Un contrat de travail n'est jamais figé : il vit, se transforme, se met parfois en pause, puis finit par prendre fin. Mais changer un salaire ou rompre un contrat n'obéit pas au bon vouloir de l'employeur — chaque étape a ses règles.
Modifier le contrat : élément essentiel ou condition de travail ?
Le droit oppose deux situations. La modification d'un élément essentiel — rémunération, qualification, durée du travail, parfois le lieu s'il est contractualisé — ne peut pas être imposée : elle suppose l'accord exprès du salarié. S'il refuse, l'employeur doit renoncer ou engager un licenciement avec motif valable. À l'inverse, un simple changement des conditions de travail (réorganisation, aménagement d'horaires, changement de bureau) relève du pouvoir de direction : le salarié doit s'y conformer, et un refus injustifié peut être une faute.

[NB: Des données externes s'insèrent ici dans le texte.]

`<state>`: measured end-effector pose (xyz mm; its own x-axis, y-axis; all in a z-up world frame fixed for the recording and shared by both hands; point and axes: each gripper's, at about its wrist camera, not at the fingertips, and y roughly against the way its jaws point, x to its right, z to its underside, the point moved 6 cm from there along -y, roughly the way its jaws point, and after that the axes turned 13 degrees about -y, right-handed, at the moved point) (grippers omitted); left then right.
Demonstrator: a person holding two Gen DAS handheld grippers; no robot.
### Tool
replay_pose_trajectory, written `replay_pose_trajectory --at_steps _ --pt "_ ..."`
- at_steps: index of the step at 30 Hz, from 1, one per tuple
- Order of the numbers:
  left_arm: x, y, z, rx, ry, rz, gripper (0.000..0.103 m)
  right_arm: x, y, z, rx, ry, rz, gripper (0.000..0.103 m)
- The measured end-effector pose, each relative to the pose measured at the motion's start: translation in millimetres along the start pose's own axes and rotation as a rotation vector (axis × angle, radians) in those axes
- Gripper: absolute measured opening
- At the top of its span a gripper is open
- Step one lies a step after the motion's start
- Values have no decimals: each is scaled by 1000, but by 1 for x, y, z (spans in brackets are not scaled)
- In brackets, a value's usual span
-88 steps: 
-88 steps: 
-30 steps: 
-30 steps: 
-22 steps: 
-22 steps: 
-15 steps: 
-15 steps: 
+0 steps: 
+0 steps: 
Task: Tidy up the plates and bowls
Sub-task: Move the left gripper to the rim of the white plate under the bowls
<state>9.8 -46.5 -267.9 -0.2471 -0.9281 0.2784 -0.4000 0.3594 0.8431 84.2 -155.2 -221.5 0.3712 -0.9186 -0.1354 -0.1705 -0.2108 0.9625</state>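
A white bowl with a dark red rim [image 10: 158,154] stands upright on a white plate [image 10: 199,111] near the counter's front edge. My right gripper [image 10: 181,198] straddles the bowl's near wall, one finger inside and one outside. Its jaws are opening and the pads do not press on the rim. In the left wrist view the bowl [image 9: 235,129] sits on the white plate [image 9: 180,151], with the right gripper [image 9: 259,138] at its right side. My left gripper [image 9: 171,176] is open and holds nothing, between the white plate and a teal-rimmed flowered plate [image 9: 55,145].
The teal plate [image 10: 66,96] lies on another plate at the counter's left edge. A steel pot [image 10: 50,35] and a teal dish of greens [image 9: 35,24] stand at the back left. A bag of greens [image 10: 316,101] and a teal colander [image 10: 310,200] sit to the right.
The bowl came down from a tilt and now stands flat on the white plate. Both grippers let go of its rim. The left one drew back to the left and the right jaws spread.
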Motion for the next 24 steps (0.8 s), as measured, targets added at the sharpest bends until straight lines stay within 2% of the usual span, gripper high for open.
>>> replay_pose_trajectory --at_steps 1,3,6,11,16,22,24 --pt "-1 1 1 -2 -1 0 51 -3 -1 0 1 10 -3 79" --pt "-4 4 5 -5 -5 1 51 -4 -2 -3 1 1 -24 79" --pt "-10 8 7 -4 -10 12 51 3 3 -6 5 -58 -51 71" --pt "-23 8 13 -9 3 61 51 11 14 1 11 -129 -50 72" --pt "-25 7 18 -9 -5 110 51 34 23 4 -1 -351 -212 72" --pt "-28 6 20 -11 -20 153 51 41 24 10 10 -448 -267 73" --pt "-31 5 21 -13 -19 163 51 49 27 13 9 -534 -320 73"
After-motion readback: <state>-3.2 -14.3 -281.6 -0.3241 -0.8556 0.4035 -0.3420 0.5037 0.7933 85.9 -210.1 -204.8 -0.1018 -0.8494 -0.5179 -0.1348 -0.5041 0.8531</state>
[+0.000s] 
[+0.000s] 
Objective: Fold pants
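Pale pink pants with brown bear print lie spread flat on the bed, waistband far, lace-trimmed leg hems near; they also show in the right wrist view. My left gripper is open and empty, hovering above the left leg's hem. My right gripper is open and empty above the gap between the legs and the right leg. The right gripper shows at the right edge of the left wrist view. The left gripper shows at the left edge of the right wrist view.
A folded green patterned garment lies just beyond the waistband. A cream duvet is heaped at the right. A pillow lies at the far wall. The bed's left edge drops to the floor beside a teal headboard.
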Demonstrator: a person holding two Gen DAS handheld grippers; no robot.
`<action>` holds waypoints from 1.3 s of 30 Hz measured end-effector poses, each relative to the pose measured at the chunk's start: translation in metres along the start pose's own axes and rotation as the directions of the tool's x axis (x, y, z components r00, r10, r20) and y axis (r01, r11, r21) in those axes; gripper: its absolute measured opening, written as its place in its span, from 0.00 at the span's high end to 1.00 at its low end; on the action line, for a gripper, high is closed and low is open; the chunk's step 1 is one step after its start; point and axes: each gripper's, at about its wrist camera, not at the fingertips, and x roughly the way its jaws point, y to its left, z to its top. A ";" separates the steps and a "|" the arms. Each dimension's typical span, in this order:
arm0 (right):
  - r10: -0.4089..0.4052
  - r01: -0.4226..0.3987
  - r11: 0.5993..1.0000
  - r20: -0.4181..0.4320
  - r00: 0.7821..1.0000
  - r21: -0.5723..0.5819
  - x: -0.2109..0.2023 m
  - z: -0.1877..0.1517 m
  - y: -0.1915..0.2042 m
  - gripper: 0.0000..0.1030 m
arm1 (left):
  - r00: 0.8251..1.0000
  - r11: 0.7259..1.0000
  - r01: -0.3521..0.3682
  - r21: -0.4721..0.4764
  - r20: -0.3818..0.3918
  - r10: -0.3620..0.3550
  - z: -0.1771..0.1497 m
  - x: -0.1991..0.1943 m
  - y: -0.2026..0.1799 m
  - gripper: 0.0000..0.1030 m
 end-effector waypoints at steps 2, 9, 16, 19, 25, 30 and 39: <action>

La suspension : mettre le contrat en pause
Avant la rupture, il y a la suspension : le contrat est temporairement mis en pause sans être rompu. Le salarié n'exécute pas sa prestation et n'est pas toujours rémunéré, mais le contrat subsiste. Les principaux cas :
- Maladie ou accident
- Congés (payés, maternité, paternité, parental)
- Formation
Certaines périodes, comme la maternité, bénéficient d'une protection renforcée contre le licenciement.
Les modes de rupture
La rupture obéit à des règles strictes selon son auteur :
- Démission — à l'initiative du salarié
- Licenciement — à l'initiative de l'employeur, qui exige un motif réel et sérieux et une procédure
- Rupture conventionnelle — accord des deux parties, homologuée
- Fin de CDD — arrivée du terme
Le recours aux prud'hommes
Tout licenciement contestable peut être porté devant le conseil de prud'hommes. Le droit du travail protège le salarié, partie réputée faible : d'où l'exigence d'un motif et d'une procédure pour toute rupture décidée par l'employeur.